CS1PC20-Programming in C/C++

Module Provider: Computer Science
Number of credits: 20 [10 ECTS credits]
Terms in which taught: Autumn / Spring term module
Non-modular pre-requisites:
Modules excluded:
Current from: 2020/1

Module Convenor: Dr Julian Kunkel

Email: j.m.kunkel@reading.ac.uk

Type of module:

Summary module description:

This module introduces students to procedural computer programming.


This module aims to introduce student to procedural computer programming. The C and C++ family of programming languages will be used for examples and practical work. Programming will be undertaken using both the Windows and UNIX/LINUX operating systems and a variety of editors and environments. By the end of the module students should be able to write moderately complex programs in both C and C++.

This module also encourages students to develop a set of professional skills, such as mastery of the discipline (understanding of methodology, knowledge of discipline), personal effectiveness and self-awareness, communication, awareness of strength, and commitment to learning and reflection, adaptability.

Assessable learning outcomes:

  • Recognise and describe programming constructs in C and C++

  • Explain and demonstrate how to compile, link and run programs with and without integrated development environments

  • Compare the use of Windows and UNIX for programming

  • Explain and demonstrate how to edit, test and debug programs

  • Analyse easy problems and design and implement an algorithm to solve them

  • Describe fundamental concepts and algorithm s that are relevant in programming

  • Describe how code is executed by a computer

  • Predict what a segment of code will produce (tracing)

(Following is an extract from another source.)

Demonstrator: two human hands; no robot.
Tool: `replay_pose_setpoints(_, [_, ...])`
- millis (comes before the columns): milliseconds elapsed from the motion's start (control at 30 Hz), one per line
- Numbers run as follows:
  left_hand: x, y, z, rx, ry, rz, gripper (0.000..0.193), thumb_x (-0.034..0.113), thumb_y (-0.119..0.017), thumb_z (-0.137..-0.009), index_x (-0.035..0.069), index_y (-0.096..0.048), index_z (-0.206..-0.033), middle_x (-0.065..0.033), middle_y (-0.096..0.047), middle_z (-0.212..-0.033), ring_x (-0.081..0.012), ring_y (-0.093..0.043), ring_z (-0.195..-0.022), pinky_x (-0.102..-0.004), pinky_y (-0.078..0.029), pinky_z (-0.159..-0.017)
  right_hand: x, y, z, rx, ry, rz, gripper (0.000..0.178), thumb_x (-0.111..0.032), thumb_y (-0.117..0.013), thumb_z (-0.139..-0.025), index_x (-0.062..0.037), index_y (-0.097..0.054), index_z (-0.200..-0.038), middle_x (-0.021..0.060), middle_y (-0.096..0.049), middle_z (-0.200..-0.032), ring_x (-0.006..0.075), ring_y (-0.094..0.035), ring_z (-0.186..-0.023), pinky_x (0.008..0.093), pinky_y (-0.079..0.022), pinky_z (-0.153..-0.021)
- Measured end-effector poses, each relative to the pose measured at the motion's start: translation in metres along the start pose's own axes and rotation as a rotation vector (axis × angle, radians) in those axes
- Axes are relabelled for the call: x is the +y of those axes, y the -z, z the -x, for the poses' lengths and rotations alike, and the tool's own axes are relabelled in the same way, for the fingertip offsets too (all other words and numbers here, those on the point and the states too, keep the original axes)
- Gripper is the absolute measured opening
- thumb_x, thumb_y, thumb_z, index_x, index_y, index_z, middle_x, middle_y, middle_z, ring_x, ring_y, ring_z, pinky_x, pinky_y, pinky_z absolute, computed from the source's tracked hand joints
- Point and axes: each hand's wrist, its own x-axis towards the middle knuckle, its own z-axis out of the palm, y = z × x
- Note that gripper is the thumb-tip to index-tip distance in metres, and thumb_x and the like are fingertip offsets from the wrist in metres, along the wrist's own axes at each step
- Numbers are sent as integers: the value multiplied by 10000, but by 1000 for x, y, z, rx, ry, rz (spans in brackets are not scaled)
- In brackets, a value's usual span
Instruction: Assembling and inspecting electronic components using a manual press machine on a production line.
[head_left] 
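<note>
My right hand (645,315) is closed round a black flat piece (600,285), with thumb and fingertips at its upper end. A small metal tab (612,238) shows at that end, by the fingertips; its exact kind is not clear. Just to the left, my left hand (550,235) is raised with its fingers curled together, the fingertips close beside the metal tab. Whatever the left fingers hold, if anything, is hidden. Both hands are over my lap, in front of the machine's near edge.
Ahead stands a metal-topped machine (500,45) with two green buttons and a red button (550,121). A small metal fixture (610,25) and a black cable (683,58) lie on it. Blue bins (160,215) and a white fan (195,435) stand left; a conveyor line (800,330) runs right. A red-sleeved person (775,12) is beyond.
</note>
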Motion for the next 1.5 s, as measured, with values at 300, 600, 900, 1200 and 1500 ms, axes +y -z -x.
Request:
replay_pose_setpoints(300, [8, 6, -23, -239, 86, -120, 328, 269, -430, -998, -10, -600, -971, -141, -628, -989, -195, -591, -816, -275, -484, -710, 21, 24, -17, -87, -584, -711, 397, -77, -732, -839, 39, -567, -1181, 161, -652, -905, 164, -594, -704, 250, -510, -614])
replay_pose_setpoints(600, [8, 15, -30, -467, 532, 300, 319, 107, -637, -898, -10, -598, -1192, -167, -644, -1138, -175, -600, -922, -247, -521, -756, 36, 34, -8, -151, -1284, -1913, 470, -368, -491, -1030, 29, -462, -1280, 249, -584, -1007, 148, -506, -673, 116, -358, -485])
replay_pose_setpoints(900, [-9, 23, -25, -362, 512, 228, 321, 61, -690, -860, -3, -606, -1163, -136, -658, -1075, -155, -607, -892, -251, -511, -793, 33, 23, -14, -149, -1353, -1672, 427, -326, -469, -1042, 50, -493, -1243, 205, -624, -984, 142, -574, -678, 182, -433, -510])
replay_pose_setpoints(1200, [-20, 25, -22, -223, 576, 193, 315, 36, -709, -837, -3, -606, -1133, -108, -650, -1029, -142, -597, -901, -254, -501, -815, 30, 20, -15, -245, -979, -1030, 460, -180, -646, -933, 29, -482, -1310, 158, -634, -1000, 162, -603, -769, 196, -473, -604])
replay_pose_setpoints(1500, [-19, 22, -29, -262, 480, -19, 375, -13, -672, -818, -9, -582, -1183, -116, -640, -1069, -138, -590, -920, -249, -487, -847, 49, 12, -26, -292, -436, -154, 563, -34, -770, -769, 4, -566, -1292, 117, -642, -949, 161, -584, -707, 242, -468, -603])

  • Critically evaluate programming solutions

Additional outcomes:

Problem solving skills; generic programming concepts; use of compilers and linkers; use of modern integrated programming environment; Word processing.

Outline content:

  1. Computing Concepts, Introduction to Programming and Structured Program Development

  2. The C programming language; Program Control; Types and Operators; Functions; Arrays and Pointers; Characters and Strings; Formatted Input/Output; Structures, Unions, and Enumerations; File Processing; Data Structures

  3. Introduction to object-oriented programming; Encapsulation; Inheritance; Polymorphism

  4. The C++ programming language; Classes; Inheritance ; Operator Overloading; Templates; Advanced Topics

  5. Using UNIX and Windows operating systems; Compilers, Linkers, Debuggers and Integrated Development Environments; typical computer organization

Brief description of teaching and learning methods:

During the Autumn and Spring term each week will follow a pattern similar to this:

  • Lectures

  • Practical work and quizzes

  • Additional tutorials for beginners

  • Additional challenges for those with programming experience

During the Spring term students will undertake an extended piece of practical work. 

Contact hours:
  Autumn Spring Summer
Lectures 20 12
Practicals classes and workshops 20 20
Guided independent study:      
    Wider reading (independent) 5
    Wider reading (directed) 5 5
    Exam revision/preparation 10
    Advance preparation for classes 5 5
    Preparation of practical report 23
    Completion of formative assessment tasks 30 15
    Revision and preparation 10 5
    Reflection 5 5
Total hours by term 95 95 10
Total hours for module 200

Summative Assessment Methods:
Method Percentage
Written exam 70
Practical skills assessment 30

Summative assessment- Examinations:

One 3-hour examination paper in May/June.

Summative assessment- Coursework and in-class tests:

There are four pieces of summative assessment:

In Autumn Term, 

  1. One test about the practical exercises in the middle of the term (5%)

  2. One test about the practical exercises at the end of the term (5%)

In Spring term, 

  1. One test about the practical exercises in the middle of the term (5%)

  2. Individual programming project (15%)

Formative assessment methods:

Students will be provided with formative feedback throughout practical classes. Exercises will be discussed on a weekly basis.

Penalties for late submission:

The Module Convenor will apply the following penalties for work submitted late:

  • where the piece of work is submitted after the original deadline (or any formally agreed extension to the deadline): 10% of the total marks available for that piece of work will be deducted from the mark for each working day[1] (or part thereof) following the deadline up to a total of five working days;
  • where the piece of work is submitted more than five working days after the original deadline (or any formally agreed extension to the deadline): a mark of zero will be recorded.
The University policy statement on penalties for late submission can be found at: http://www.reading.ac.uk/web/FILES/qualitysupport/penaltiesforlatesubmission.pdf
You are strongly advised to ensure that coursework is submitted by the relevant deadline. You should note that it is advisable to submit work in an unfinished state rather than to fail to submit any work.

Assessment requirements for a pass:

30% of practical skills assessment; and 40% overall.

Reassessment arrangements:

One 3-hour examination paper in August/September.  Note that the resit module mark will be the higher of (a) the mark from this resit exam and (b) an average of this resit exam mark and previous coursework marks, weighted as per the first attempt (70% exam, 30% coursework).